Listening to one spring peeper singing

This past weekend, J and I walked at Broadmoor Wildlife Sanctuary, where we heard a single spring peeper singing. It was a lonely sound, but if one peeper is singing by day, there must be many more singing after dark.

Whenever I hear even one spring peeper, I think of May Sarton’s Plant Dreaming Deep. When Sarton first moved to New Hampshire, someone told her the winters are interminable there, but just when she’d give up all hope of Spring ever coming, she’d hear spring peepers. Hearing the peepers is a sign Spring would eventually arrive.

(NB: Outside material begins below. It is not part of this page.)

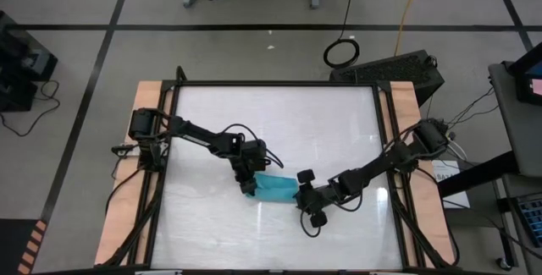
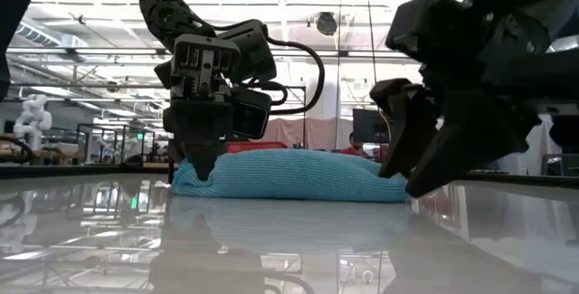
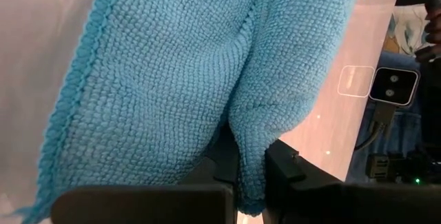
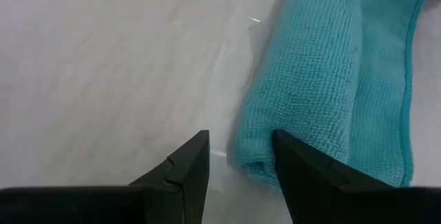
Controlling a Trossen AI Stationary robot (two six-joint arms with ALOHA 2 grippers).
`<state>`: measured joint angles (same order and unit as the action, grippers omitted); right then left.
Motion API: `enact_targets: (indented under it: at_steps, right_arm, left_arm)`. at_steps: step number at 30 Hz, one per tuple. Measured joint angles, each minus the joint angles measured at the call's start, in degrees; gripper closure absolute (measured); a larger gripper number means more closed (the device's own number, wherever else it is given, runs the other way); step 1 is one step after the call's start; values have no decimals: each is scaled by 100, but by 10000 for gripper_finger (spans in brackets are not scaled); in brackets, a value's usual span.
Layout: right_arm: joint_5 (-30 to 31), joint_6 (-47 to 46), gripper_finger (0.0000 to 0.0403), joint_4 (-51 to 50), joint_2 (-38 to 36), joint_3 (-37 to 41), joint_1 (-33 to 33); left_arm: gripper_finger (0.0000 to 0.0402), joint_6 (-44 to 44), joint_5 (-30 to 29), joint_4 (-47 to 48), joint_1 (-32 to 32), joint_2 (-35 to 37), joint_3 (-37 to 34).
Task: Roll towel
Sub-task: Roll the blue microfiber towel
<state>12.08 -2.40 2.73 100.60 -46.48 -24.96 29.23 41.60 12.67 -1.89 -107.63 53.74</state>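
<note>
The table [image 1: 212, 233], my work surface, is a pale glossy sheet framed in black rails with bare wood strips along its left and right sides. My left arm reaches in from the left edge and my right arm from the right edge; both meet near the middle of the table, slightly toward its near side. The towel [image 1: 273, 187], a turquoise-blue knitted cloth, lies there as a low, partly rolled bundle, flat on the surface between my two grippers. My left gripper [image 2: 203, 163] stands over the towel's left end, pointing down, its fingers [image 3: 293, 172] clenched on a fold of the cloth, which bulges up between them in the left wrist view. My right gripper [image 4: 241, 162] sits at the towel's right end, released: its fingers [image 4: 186, 165] are parted, nothing between them but bare table, and one finger lies just beside the rolled edge. Whether that finger touches the cloth I cannot tell.
</note>
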Motion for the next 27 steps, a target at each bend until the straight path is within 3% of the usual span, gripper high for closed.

Yesterday was the first day of astronomical spring, and although there is no snow on the ground, the mornings are still cold. I haven’t worn sandals yet this year, but I will, eventually. I might doubt the arrival of that day, but the spring peepers know.

Tiny flowers

One of my favorite passages in May Sarton’s Plant Dreaming Deep describes the exhilarating thrill Sarton feels the April after her first winter living in Nelson, NH, when out of the blue she hears her first spring peepers:

Wide-open crocus

Then one evening I heard a slight, shrill, continuous singing, a little like distant sleigh bells. And I suddenly remembered what Tink had said when we sat on a pile of lumber eating lunch that summer day–“The peepers! Wait till you hear them when it seems as if spring would never come!” The long wait was coming to an end.

Tree flowers

I’ve never heard spring peepers around our house here in Newton, MA: our immediate neighborhood is too dry, lacking the vernal pools that amphibians need for their annual courtship rituals. But there are plenty of ways we folks in the Boston suburbs know that spring is coming, even in the absence of singing frogs. Today when I took Reggie outside for a mid-morning bathroom break, I noticed one of our backyard trees is blooming, and as I paused to look overhead at its tiny, nondescript flowers, I heard the suburban equivalent of spring peepers: a lone Eastern phoebe calling dryly–nonchalantly–from a neighbor’s yard. I didn’t see this newly arrived solitary singer, but I know he’s there, back north after a winter spent elsewhere: a sign of spring singing in the sun.